Different times call for a different highway system in Buffalo

THE EDITORIAL BOARD

It is time to amend the region’s highway infrastructure.

The 1950s-era concept of the metropolitan ‘beltway’ damaged Buffalo badly for the following seven decades.  The city has been severed from its waterfront, egregiously limiting waterfront access, worsening the city’s quality of life, and inhibiting untold billions in development opportunities.

It is beyond time that we throw off the old chains of orthodoxy and the stale thinking of post-war modernism. Don’t let anyone propagate the lie that modifying highway infrastructure is too tall a task. Perhaps it is the quality of our current political leadership and the smallness of their thinking that has so markedly stunted the scale of our civic ambition.

The most catalytic economic development strategy that the city could pursue at this inflection point in its history is to aggressively pursue highway removal. Doing so will spark an era of urban reinvestment that will last for three decades and utterly transform the city.

Removing the Interstate 190 will open up miles of shoreline to public access along the Niagara River, from Riverside to the inner harbor. Hundreds of acres of land can be repurposed from asphalt into public green space and lush parkland. With the I-190 gone downtown, Canalside will have space to grow into downtown. Repurposing the Skyway into an elevated public park space and removing Route 5 will allow an incredible lakefront neighborhood to emerge.

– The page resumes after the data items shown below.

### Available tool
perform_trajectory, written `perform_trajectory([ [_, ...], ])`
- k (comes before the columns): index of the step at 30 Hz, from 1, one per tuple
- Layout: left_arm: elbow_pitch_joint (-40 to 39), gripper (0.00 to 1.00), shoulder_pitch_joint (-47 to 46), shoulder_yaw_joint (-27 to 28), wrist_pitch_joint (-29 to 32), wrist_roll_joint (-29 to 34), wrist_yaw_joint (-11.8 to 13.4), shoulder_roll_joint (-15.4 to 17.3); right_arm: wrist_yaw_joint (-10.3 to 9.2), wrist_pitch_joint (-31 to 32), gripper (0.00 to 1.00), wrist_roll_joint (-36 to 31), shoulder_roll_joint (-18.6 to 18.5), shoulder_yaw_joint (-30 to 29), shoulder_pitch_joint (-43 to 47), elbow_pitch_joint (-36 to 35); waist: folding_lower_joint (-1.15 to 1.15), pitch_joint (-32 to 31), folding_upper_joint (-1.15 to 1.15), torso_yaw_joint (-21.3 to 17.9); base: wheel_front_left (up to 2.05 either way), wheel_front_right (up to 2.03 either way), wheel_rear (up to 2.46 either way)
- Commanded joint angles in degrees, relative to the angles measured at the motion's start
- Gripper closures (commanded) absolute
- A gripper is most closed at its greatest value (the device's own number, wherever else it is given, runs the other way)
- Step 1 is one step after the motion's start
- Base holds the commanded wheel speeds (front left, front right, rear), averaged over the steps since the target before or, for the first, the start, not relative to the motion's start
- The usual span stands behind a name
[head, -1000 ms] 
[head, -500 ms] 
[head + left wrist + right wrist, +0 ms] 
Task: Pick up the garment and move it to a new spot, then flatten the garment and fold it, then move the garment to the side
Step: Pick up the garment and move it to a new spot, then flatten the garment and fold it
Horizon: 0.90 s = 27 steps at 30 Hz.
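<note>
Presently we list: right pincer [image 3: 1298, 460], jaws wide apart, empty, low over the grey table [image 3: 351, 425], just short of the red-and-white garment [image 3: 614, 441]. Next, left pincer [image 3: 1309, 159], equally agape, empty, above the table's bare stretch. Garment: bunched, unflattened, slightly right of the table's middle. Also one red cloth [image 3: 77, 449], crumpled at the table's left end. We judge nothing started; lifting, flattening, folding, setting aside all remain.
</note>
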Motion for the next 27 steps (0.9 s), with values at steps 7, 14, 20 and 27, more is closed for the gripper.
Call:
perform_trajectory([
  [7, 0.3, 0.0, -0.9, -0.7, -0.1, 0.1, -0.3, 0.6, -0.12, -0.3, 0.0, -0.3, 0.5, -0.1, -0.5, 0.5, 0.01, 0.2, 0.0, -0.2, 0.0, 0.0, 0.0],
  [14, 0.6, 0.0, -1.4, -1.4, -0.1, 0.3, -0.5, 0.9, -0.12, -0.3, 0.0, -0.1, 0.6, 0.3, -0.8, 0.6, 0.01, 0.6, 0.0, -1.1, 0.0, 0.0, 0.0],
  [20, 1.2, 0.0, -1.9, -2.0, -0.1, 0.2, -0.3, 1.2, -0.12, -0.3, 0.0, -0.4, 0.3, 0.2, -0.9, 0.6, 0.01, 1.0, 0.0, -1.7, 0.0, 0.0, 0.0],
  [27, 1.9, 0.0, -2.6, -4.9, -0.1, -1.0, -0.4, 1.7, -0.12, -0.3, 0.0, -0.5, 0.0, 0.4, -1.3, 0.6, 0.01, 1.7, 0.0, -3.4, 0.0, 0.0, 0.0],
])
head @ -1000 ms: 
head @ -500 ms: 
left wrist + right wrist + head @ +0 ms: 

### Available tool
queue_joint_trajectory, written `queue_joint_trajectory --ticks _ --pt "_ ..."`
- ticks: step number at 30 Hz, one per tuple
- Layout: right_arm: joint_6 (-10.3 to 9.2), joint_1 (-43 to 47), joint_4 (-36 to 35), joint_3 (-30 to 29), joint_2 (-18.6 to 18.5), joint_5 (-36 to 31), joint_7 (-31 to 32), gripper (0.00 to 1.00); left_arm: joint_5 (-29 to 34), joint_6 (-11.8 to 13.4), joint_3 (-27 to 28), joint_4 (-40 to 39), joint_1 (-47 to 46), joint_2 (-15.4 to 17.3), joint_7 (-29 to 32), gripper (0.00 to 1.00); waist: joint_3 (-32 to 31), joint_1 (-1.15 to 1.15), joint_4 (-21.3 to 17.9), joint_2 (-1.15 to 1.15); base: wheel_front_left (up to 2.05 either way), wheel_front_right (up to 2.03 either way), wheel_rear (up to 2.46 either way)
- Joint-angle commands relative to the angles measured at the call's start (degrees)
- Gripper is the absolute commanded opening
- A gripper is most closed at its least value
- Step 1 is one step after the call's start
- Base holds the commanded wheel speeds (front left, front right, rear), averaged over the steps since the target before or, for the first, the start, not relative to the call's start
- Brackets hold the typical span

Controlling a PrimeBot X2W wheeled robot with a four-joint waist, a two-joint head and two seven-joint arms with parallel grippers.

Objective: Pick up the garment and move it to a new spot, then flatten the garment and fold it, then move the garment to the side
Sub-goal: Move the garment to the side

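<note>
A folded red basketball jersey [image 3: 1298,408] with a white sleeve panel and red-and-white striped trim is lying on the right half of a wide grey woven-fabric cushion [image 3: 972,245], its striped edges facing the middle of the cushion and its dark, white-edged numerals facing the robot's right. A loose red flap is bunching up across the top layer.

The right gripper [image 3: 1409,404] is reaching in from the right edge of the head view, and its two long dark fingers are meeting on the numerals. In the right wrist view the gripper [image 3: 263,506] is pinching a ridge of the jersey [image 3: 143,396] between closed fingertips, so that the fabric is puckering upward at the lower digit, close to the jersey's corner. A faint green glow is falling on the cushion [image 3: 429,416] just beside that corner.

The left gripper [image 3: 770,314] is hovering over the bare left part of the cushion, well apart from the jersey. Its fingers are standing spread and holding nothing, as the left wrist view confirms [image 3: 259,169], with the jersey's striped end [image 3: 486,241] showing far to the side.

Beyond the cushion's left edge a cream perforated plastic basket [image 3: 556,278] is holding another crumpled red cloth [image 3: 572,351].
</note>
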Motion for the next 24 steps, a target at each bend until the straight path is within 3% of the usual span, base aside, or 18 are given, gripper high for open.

By eliminating the Scajaquada Expressway, Delaware Park can become something this generation of Buffalonians has never enjoyed. The clean up the Scajaquada Creek will help the city shake it’s downtrodden, polluted, rust belt image of yesteryear.

When the Kensington is removed and the Humboldt Parkway restored to its full grandeur, the city will be made whole again.  More evenly distributed traffic patterns will liven streetscapes along Geneses, Broadway, Fillmore, and Jefferson.

In the whole, the quality of life impacts would be incalculable.

Mayoral candidate Terrence Robinson, who sits on the City Preservation Board, is among the small group of civic minded leaders who deserves applause for his visionary views on city planning, and for having the political courage to call for change.  Riverside Councilman Joe Golombek, who has called for a city-wide approach to highway removal, deserves applause as well.